In this model, no distributional assumption is made for the survival time; the only assumption is that the hazard ratio does not change over time (i.e., proportional hazard model). Even though the baseline hazard is not specified, we can still get a good estimate for the regression coefficients, β, hazard ratio, and adjusted hazard curves.
The hazard ratio of two individuals with different covariates \(X\) and \({X}^{*}\) is given by:
\(\widehat{HR}=\frac{{h}_{o}\left(t\right)\text{e}\text{x}\text{p}\left(\widehat{{\beta }^{\text{'}}}X\right)}{{h}_{o}\left(t\right)\text{e}\text{x}\text{p}\left(\widehat{{\beta }^{\text{'}}}{X}^{*}\right)}=exp\left\{\sum \widehat{{\beta }^{\text{'}}}\left(X-{X}^{*}\left)\right\}\right.\right. (\) 2.2)

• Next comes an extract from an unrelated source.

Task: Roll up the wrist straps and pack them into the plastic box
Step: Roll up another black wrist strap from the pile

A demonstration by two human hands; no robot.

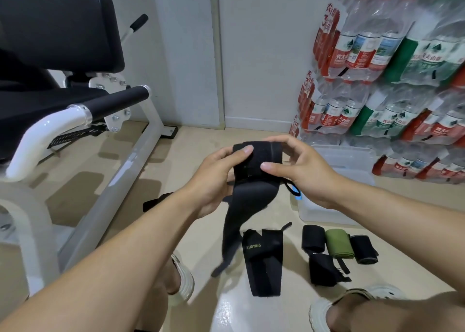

This hazard ratio is time-independent, that is why this is called the proportional hazards model. The parameter of the Cox proportional hazard model refers to the hazard ratio of one group in comparison to the other groups for categorical covariates and the change in hazard ratio with a unit change of the covariate for the continuous variables when other covariates are fixed.
The change in hazard ratio for the continuous covariate is given by:
\(\frac{{h}_{i}\left(t, {x}_{k}+1\right)}{{h}_{k}\left(t, {x}_{k}\right)}\) =\(exp\)(\({\beta }_{k})\) (2.3)
which represent the change in the hazard when there is a unit change in the covarite while other covariates keep constant.
For categorical explanatory variable X with levels, the model contains (a-1) dummy variables defined as Di = 1, if x = i, and 0 otherwise for i = 1,2,…,a -1. Let \({\beta }_{1}, {\beta }_{2},\dots , {\beta }_{a-1}\) denote the coefficient of the levels of dummy variables. The ratio of the hazard of two subjects, one with X at level j and the other with k (j,k = 1,2,…, a-1), provided that the values of all other explanatory variables for this subject are the same, the hazard ratio between these two categories is given by:
\(\frac{h\left(t{⃓D}_{j}\right)}{h\left(t⃓{D}_{k}\right)}\) = \(\frac{\text{e}\text{x}\text{p}\left({\beta }_{j}\right)}{\text{e}\text{x}\text{p}\left({\beta }_{k}\right)}=\)exp(\({{\beta }_{j}-\beta }_{k})\) (2.4)
The quantity exp(\({{\beta }_{j}-\beta }_{k})\)100% signifies the ratio of the hazard function for the subject at level j and k of covariates, given that the effect of other covariate keeps fixed.